Mrs. Wyatt uttered a short humph, and smoothed the edge of the blanket over his slippered feet.
“Stop fussing with me woman,” Edwin chuckled. “My helper has returned. Go back to tending to your customers.”
“Have your fun,” Mrs. Wyatt sighed, “Though your grandson might boil you alive for it.” She pressed a soft kiss to his temple and swept out of the room. Lena was silent, Mrs. Wyatt’s remark repeating in her ears.
“Figure of speech,” Edwin grinned, waving her forward with his crooked fingers. “Come, lass. I’ve been eager for your return.”
“I’m sorry I was gone so long,” Lena apologized, crossing to her usual chair and wrapping Edwin’s expectant hands around the parcel.
“Hours tend to slip away in Soren’s shop,” Edwin replied, wholly unbothered. “How was my young friend? Did you find him well?”
“I think so,” Lena replied. “He seemed to be in good spirits, although . . . he wouldn’t take your money, Edwin.” She scooped the coins from her apron and deposited them onto the footstool in a small heap.
“He’s too good to me,” Edwin s
mirked. He made no move to reclaim the shining, silver pieces, working at the bindings of his package instead. His quivering hands betrayed his age as he tore the paper wrappings away. Although perhaps he was merely excited. Lena hadn’t noticed him trembling before.
She watched as, swiftly, a leather-bound book was revealed. Its cover was textured with tidy, raised beads, but otherwise blank.
“What are you doing?” Lena asked as Edwin moved his fingertips from spine to brim and back again.
“Reading,” he replied. “Do you see?” He lifted a hand, searching for hers, and Lena slipped her fingers into his grasp. He lowered her palm to the bumpy leather, then tipped open the cover and passed her fingertips over the first, textured page.
“They’re letters,” Edwin explained. “Letters for the unseeing.
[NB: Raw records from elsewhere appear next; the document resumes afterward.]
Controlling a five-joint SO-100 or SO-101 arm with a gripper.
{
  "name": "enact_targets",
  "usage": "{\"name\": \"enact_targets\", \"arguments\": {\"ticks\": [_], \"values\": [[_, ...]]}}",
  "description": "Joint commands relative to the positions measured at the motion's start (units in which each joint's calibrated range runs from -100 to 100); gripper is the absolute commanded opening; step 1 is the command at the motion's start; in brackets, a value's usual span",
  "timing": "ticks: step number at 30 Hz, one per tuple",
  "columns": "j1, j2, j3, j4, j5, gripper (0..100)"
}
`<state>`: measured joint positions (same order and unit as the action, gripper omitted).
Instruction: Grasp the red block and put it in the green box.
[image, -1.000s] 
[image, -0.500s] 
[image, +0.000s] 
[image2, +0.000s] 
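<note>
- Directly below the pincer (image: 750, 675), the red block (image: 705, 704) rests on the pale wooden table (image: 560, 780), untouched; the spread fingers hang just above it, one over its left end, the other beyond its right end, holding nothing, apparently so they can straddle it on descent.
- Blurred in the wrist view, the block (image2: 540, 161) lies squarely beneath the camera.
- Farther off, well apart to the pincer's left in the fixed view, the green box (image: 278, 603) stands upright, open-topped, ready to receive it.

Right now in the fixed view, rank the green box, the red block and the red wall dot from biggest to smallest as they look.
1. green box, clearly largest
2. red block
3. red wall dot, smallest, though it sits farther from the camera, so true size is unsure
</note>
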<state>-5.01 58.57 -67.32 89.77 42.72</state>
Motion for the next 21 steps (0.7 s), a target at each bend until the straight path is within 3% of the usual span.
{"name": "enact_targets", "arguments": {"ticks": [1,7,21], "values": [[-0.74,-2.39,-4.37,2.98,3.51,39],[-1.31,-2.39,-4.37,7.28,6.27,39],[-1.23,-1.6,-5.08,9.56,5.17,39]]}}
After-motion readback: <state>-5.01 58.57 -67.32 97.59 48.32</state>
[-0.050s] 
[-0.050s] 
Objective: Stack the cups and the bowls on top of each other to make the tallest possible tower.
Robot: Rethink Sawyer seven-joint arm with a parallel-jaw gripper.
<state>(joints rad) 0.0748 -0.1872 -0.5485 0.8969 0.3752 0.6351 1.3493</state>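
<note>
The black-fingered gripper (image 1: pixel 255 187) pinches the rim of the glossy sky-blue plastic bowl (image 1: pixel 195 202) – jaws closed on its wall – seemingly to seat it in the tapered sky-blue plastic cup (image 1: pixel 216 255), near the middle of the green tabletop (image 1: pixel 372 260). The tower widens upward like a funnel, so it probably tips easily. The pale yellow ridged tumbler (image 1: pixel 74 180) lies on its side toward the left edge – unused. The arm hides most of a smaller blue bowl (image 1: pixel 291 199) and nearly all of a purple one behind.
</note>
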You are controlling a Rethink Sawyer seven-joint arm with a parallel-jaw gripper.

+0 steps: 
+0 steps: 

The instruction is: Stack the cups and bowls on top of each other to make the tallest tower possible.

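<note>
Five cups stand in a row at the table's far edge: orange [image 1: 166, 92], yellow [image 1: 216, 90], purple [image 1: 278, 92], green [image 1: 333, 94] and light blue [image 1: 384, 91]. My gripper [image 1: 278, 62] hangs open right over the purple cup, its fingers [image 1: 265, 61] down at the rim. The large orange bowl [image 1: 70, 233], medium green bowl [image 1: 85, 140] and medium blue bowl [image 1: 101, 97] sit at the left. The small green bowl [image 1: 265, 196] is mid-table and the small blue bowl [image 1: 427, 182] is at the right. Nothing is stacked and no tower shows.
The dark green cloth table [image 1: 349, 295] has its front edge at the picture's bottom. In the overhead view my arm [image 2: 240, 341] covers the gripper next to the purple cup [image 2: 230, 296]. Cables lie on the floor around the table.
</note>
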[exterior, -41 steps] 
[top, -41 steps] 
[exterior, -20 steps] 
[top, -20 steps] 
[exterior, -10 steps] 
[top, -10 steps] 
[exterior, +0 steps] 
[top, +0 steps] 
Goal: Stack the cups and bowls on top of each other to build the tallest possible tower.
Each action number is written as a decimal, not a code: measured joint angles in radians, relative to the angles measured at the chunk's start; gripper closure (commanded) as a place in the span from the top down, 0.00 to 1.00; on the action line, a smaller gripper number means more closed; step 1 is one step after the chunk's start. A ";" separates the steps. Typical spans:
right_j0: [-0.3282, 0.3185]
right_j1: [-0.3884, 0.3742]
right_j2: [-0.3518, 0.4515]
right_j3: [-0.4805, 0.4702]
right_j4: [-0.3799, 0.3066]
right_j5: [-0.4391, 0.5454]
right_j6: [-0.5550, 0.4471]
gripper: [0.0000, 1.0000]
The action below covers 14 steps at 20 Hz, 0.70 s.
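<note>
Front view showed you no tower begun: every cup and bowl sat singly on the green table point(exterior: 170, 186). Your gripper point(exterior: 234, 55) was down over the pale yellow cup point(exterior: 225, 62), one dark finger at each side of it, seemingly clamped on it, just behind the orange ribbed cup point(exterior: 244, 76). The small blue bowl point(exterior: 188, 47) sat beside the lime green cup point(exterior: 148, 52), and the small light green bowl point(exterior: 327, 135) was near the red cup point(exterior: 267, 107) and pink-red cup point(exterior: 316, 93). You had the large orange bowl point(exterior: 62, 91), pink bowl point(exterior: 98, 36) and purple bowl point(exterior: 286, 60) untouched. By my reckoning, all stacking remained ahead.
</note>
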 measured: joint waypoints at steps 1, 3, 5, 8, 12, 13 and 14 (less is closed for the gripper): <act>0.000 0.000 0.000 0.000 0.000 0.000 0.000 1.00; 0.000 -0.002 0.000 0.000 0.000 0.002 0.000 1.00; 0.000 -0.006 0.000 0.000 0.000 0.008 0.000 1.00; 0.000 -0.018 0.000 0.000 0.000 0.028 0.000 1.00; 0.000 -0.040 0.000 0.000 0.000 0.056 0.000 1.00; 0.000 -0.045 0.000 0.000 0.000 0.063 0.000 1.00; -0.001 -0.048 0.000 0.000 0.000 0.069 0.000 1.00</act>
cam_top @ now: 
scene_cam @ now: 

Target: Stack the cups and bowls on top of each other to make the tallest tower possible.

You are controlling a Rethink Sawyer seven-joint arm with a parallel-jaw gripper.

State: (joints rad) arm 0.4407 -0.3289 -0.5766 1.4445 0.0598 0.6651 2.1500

A world contained by invisible words, just waiting to be discovered.”
He smiled as Lena danced her fingers over the page.
“I used to put Jace to bed with a story,” he said, his voice dropping an octave at the memory. “He never liked them, even as a child.”
Lena lifted her eyes, surprised. “I’ve always liked stories,” she remarked. It was a favorite pastime of merrow, to gather together and exchange favorite tales.
“As have I,” Edwin nodded. “I’ve tried in vain to change his heart, to make him wonder, to make him dream. That boy knows how to argue, how to demand explanations. He doesn’t know how to believe.”
“Do you believe in many things?” Lena asked quietly, clasping her hands together in her lap.
“I do, lass. There are a great many things in this world that cannot be explained. The moon. The clouds. The sea. And you, my dear . . . you are a mystery. A miracle.” He chuckled. “I suppose a kindly woman always is.”
“No,” Lena replied, swallowing tightly. She scraped a loose curl over her ear. “If only you knew . . .” She’d broken the laws of the merrow. She’d been rash and careless, and her brother had paid the price with his life.